:: What you need to do ::
Scan the entries that follow for the word "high", then report every line in which it appears.

:: Provided records ::
[Start of Attachment]

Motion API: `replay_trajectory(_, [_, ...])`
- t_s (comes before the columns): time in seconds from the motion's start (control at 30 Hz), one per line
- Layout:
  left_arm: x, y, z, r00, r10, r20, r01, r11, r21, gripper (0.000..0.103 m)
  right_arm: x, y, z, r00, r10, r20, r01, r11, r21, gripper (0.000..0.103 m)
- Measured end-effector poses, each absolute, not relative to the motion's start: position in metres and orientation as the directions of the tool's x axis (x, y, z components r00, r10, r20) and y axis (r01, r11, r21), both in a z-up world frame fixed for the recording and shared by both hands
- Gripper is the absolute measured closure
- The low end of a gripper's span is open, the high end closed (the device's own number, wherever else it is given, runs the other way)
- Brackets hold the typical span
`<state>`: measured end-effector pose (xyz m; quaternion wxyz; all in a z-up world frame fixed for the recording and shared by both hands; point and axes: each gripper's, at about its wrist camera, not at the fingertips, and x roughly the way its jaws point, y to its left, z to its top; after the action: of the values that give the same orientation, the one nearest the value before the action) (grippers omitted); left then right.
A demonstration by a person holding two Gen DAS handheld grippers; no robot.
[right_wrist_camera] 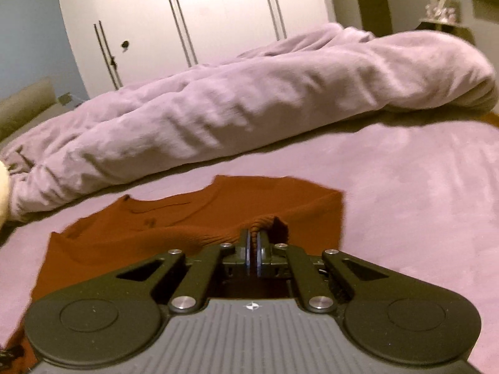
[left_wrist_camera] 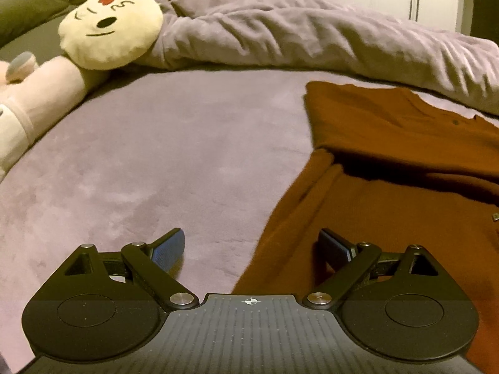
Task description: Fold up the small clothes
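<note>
A rust-brown knitted top point(left_wrist_camera: 389, 168) lies on the mauve bed cover point(left_wrist_camera: 156, 162), its far part folded over with a button showing. My left gripper point(left_wrist_camera: 252, 249) hovers open over the garment's left edge, one blue pad above the cover and the other above the cloth, nothing between them. In the right wrist view the same rust-brown top point(right_wrist_camera: 131, 237) spreads out ahead. My right gripper point(right_wrist_camera: 253, 243) is shut on a ribbed edge of it, and the pinched cloth bunches up above the pads.
A crumpled mauve duvet point(left_wrist_camera: 312, 34) runs along the far side of the bed. A round cream face cushion point(left_wrist_camera: 109, 28) and a pale plush toy point(left_wrist_camera: 40, 93) lie at the far left. White wardrobe doors point(right_wrist_camera: 187, 15) stand behind the bed.
</note>
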<state>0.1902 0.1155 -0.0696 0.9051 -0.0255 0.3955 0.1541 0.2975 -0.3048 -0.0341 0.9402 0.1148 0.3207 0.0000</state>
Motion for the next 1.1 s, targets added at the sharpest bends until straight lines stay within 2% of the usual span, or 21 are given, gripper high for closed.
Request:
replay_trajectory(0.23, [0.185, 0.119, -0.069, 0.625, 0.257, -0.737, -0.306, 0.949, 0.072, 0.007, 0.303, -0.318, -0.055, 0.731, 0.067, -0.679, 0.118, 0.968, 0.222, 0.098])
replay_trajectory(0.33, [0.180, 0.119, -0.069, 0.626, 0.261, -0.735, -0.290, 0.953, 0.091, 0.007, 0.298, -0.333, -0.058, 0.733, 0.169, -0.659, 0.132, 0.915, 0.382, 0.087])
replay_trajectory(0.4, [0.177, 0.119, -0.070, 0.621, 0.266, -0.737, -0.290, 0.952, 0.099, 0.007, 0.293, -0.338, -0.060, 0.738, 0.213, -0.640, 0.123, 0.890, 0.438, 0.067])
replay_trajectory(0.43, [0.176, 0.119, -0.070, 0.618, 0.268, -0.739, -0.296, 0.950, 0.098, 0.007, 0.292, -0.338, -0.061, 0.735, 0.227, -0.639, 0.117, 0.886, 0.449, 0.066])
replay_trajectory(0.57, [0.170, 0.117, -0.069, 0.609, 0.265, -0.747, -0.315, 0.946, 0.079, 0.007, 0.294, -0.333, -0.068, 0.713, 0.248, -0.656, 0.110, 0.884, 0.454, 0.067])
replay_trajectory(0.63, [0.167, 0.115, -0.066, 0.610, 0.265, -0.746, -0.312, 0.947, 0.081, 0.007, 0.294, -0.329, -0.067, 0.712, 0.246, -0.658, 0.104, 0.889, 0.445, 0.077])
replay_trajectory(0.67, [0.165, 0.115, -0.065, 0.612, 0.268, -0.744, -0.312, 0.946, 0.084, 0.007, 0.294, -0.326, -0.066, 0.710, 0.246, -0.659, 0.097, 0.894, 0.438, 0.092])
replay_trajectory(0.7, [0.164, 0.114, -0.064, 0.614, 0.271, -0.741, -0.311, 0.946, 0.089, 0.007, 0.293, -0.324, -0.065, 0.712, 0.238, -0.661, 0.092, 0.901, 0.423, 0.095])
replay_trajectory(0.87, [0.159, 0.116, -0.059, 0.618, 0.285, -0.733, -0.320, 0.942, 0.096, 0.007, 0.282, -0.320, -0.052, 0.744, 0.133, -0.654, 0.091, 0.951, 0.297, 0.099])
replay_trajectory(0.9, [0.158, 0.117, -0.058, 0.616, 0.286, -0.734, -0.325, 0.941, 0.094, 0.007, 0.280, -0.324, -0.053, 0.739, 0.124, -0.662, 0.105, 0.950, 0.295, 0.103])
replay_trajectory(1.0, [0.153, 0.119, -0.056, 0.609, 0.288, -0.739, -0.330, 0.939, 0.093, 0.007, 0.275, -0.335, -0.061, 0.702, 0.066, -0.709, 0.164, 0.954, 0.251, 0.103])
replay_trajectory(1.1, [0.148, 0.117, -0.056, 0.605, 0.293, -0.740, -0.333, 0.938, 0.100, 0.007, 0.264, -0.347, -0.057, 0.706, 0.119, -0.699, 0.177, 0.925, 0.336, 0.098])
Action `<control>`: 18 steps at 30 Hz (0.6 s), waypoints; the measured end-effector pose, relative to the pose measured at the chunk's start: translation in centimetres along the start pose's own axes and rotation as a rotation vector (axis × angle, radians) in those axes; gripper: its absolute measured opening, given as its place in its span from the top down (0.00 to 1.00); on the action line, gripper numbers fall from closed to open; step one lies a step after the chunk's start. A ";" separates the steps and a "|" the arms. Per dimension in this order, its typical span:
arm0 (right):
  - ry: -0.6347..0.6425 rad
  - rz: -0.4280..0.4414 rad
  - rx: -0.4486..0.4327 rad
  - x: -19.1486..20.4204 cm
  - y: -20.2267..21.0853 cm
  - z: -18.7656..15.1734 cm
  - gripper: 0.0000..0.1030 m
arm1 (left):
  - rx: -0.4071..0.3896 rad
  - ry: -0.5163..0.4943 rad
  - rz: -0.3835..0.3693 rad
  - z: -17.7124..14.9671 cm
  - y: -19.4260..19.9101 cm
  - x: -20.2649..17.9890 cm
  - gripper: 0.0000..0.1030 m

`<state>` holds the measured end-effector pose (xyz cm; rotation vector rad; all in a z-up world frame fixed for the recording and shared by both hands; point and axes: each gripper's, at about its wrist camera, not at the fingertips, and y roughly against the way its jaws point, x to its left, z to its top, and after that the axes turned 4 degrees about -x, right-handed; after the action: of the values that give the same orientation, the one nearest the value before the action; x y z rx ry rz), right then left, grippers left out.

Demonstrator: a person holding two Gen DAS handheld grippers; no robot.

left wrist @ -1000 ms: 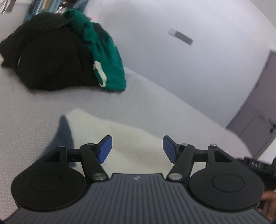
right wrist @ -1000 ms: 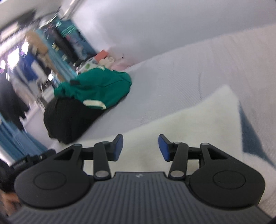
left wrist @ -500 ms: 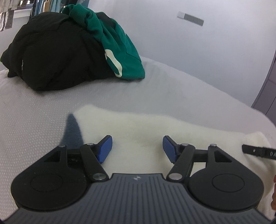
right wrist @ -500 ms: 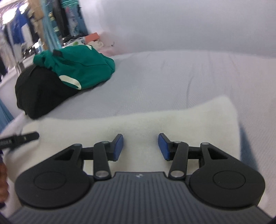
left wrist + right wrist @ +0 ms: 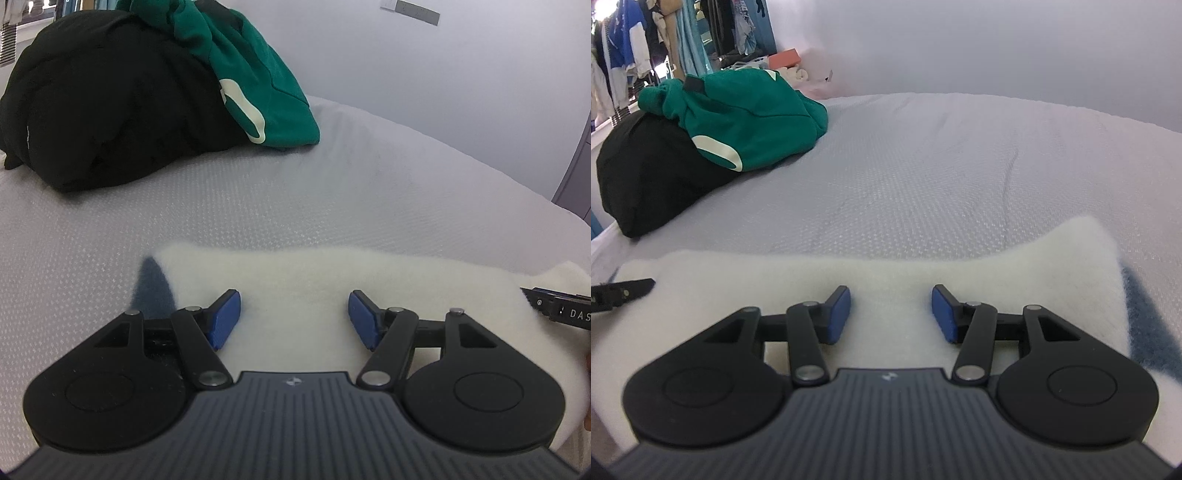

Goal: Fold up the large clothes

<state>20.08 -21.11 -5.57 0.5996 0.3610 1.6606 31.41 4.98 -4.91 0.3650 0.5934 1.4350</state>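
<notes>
A cream fleece garment (image 5: 295, 273) lies folded flat on the grey-white bed (image 5: 332, 184), with a navy part (image 5: 153, 284) showing at its left end. My left gripper (image 5: 294, 314) hovers low over the fleece near that end, open, nothing between its blue pads (image 5: 225, 317). In the right wrist view the same cream garment (image 5: 775, 273) spreads below my right gripper (image 5: 890, 310), open and empty too, with the navy part (image 5: 1145, 332) at the right. Each view catches the other gripper's black tip at its edge: the right gripper's tip (image 5: 561, 310) and the left gripper's tip (image 5: 620, 291).
A pile of a black garment (image 5: 110, 110) topped by a green one (image 5: 258, 81) sits at the bed's far left corner, seen also as the green garment (image 5: 750, 118). Hanging clothes (image 5: 646, 44) stand behind it. A white wall runs along the far side of the bed.
Both grippers have sunk toward the cream garment and rolled level. The clothes pile looks larger in the left wrist view. The jaws stand about as before.
</notes>
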 end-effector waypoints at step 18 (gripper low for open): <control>-0.120 -0.009 -0.066 0.9 7.9 -0.8 0.49 | -0.086 0.000 -0.046 -2.1 10.3 -3.1 0.32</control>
<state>13.14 -21.59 -1.71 0.6442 0.2211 1.6130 21.72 2.94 -0.18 0.2812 0.5349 1.4113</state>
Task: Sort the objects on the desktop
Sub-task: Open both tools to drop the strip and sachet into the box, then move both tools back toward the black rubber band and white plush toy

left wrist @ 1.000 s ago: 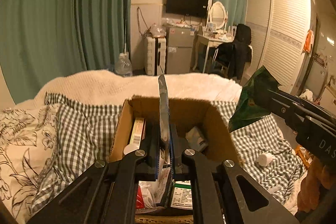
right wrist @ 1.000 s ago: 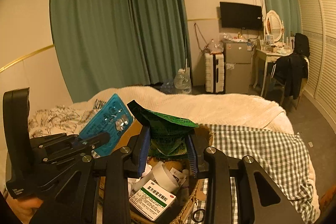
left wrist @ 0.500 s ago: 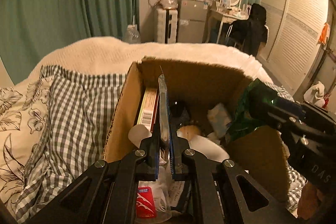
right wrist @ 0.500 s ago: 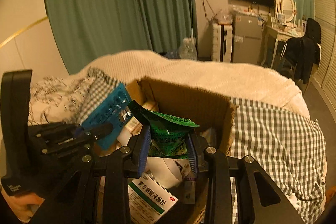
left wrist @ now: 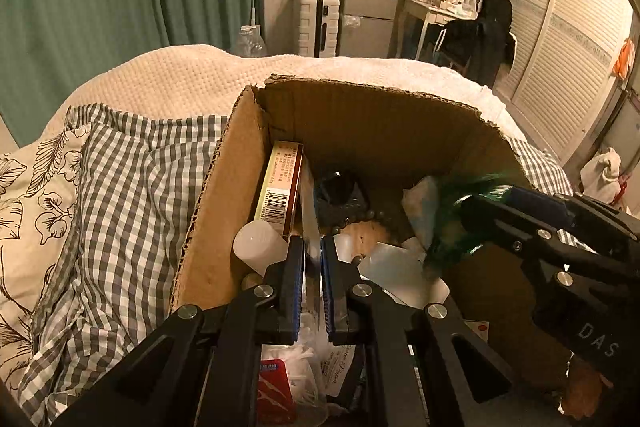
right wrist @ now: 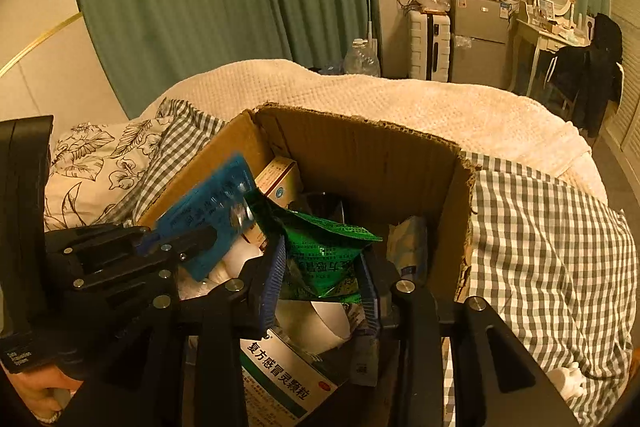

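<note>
An open cardboard box (left wrist: 360,123) (right wrist: 360,155) stands on the bed, partly filled. My left gripper (left wrist: 312,243) (right wrist: 200,237) hangs over its left side. A blue blister pack (right wrist: 204,203) sits between its pads, seen edge-on and blurred (left wrist: 310,211) in the left wrist view. The jaws are opening slightly. My right gripper (right wrist: 322,251) (left wrist: 468,215) is over the box's right half with a green sachet (right wrist: 320,235) (left wrist: 452,239) between its pads. These jaws are opening too. The sachet still spans the gap.
Inside the box lie a yellow and red carton (left wrist: 282,187), a white bottle (left wrist: 256,245), a white tape roll (right wrist: 316,323) and a green-striped medicine box (right wrist: 280,379). A checked blanket (left wrist: 132,187) and a floral pillow (left wrist: 28,195) surround the box. A hand (right wrist: 36,395) grips the left handle.
Both grippers have sunk and tipped down from above the box into its opening, carrying the blister pack and the sachet. Both items now look blurred.
</note>
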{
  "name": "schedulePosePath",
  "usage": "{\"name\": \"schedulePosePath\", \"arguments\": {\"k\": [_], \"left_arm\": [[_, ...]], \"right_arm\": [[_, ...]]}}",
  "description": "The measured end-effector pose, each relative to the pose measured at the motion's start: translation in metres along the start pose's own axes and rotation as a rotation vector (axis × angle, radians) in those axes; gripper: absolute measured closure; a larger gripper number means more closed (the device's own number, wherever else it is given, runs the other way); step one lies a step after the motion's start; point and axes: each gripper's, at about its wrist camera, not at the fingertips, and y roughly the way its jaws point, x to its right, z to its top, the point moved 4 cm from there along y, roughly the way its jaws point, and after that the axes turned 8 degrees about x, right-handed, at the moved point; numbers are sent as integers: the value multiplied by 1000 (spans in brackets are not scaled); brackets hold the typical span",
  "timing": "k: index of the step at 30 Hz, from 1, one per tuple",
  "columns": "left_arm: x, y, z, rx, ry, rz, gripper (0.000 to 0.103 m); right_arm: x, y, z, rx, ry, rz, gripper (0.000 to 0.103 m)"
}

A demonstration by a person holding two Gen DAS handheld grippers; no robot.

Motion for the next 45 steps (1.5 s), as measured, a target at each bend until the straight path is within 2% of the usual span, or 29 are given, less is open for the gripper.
{"name": "schedulePosePath", "arguments": {"k": [1, 3, 5, 13, 15, 17, 21, 27, 30, 35, 42, 43, 45], "left_arm": [[-1, -1, 1, 0, -1, 1, 90], [-1, -8, 3, 6, -11, 1, 83], [0, -18, 9, 21, -19, 6, 72], [7, -71, 31, 105, -21, 8, 69], [11, -86, 35, 128, -17, 6, 67], [16, -102, 40, 153, -13, 5, 59], [24, -134, 48, 204, -3, 9, 58], [40, -181, 60, 294, 19, 24, 47], [48, -200, 63, 336, 22, 28, 36], [59, -227, 68, 387, 26, 30, 23], [77, -262, 70, 449, 49, 40, 7], [78, -266, 70, 459, 47, 43, 2], [86, -276, 68, 479, 43, 41, 0]], "right_arm": [[0, -2, 1, 3, 3, -2, 61], [-1, -9, 4, 13, 9, 4, 55], [-2, -19, 8, 33, 6, -3, 55], [2, -81, 33, 137, 25, -14, 55], [1, -96, 38, 159, 25, -15, 55], [-1, -111, 42, 180, 22, -14, 55], [-5, -140, 48, 220, 15, -16, 55], [-9, -184, 55, 281, 5, -13, 51], [-8, -207, 59, 314, 0, -18, 50], [-3, -239, 63, 359, 1, -28, 42], [8, -281, 66, 445, 7, -64, 12], [10, -288, 66, 463, 7, -74, 9], [15, -299, 66, 484, 6, -90, 6]]}}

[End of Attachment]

:: Answer to the exercise ::
- The low end of a gripper's span is open, the high end closed (the device's own number, wherever else it is given, runs the other way)
Motion for the next 1.1 s, targets added at the sharpest bends until straight lines stay within 2% of the usual span, or 21 are given, gripper high for closed.

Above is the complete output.